◆ **GOAL OF THE EXERCISE**
Retype every line from the top of the entries down to the one with "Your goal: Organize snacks", both included, and skip the pictures.

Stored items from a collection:
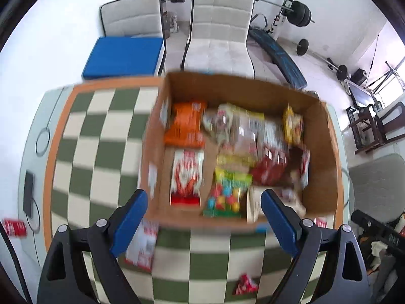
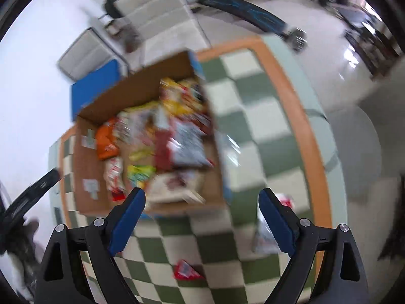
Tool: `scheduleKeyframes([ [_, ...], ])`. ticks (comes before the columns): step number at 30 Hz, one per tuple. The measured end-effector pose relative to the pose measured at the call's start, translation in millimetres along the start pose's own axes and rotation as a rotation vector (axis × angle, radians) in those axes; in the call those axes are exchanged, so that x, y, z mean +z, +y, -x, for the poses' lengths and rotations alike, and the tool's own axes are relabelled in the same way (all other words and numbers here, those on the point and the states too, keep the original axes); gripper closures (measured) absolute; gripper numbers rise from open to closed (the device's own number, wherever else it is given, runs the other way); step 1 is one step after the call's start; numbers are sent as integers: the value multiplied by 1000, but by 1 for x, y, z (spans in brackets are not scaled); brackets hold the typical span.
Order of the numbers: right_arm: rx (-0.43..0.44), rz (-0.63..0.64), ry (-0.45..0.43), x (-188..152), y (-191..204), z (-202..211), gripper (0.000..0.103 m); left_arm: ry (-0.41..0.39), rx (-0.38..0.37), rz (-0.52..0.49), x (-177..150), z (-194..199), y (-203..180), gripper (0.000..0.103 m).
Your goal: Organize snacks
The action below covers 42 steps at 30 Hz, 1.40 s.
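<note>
Home room: barbell rack (image 1: 291, 7), padded chairs (image 1: 220, 27)

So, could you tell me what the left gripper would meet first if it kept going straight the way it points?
Probably the near wall of the cardboard box, or the colourful candy bag just behind it; depth is unclear. The left gripper is open and empty.

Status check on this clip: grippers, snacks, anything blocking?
Left gripper open, empty. Right gripper open, empty. Cardboard box holds most snacks; small red packet and white-red packet lie loose on the checkered cloth. Nothing blocking.
</note>
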State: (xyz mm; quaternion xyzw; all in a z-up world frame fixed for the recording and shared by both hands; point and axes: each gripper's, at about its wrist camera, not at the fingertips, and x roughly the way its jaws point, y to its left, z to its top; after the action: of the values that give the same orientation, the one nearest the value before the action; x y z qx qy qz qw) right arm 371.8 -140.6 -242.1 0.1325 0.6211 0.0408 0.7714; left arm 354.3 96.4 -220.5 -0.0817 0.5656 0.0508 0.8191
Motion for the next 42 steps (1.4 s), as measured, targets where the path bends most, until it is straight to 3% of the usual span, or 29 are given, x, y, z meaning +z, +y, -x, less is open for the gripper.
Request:
scheduleKeyframes([
  [8,-79,-169,102,-55,-87,-53,10,135,22,-46,-66,-42,-22,11],
  [18,-157,-178,220,-66,-119,-137,10,220,49,-54,-90,-77,-20,11],
  [20,-190,-171,235,-68,-119,-144,17,226,50,-43,-91,-79,-15,11],
  [21,-214,-163,215,-68,-117,-142,30,226,52,-38,-91,-79,-12,11],
  [22,-235,-147,208,-68,-114,-140,33,226,53,-29,-92,-79,-8,11],
  [26,-218,-118,192,-76,-100,-135,38,226,55,-8,-94,-76,10,11],
  [33,-111,-17,183,-109,-45,-115,39,240,93,92,-100,-76,80,11],
  [37,-40,52,202,-122,3,-113,39,305,81,156,-96,-98,116,11],
  [42,-6,149,226,-135,55,-123,39,383,42,143,-88,-131,127,11],
])
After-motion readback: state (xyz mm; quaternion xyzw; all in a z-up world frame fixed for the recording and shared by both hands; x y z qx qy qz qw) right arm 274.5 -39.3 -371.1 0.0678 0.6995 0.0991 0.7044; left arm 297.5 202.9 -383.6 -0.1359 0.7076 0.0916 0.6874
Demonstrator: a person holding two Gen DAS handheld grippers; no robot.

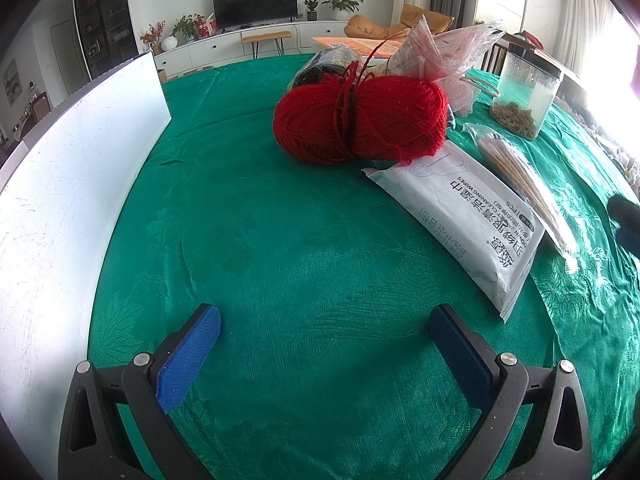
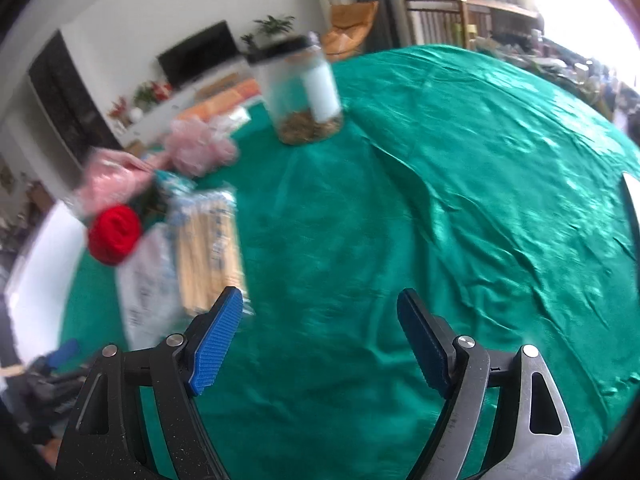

◆ **ANSWER AREA**
Tool: `scheduleKeyframes([ [_, ...], ])`. ticks (comes before the columns): step number at 30 Hz, one per tuple. The measured end-effector pose relative to the pose measured at the call's start, translation in millimetres along the start pose's own axes and rotation as a rotation vector (axis × angle, radians) in those axes; in the call those axes are exchanged, so that x, y, z mean +z, +y, -x, for the poses' lengths and rotations alike, and the tool's own axes are relabelled in the same way (all other words and numbers here, those on the point and the states too, keep the original axes); gripper closures (measured) absolute; gripper numbers rise from open to closed (the device's own number, wherever else it is given, runs the other way); step 1 is one step after the call's start; numbers are sent as integers: the value multiplied by 1000, but by 1 for x, y, z (spans in brackets are not scaled); brackets hold the typical span.
Order of the numbers: right_arm: rx (-0.43..0.44), rz (-0.63..0.64), ry (-0.45..0.43), x (-188..152), y (-191..204), z (-202..211), gripper (0.000..0.103 m); left_arm: ry (-0.41..0.39), rx (-0.38..0.37), rz (-0.52..0.49), x (-177..150), z (-194..199), y (-203..180), gripper (0.000..0.103 m).
Your goal: Organize snacks

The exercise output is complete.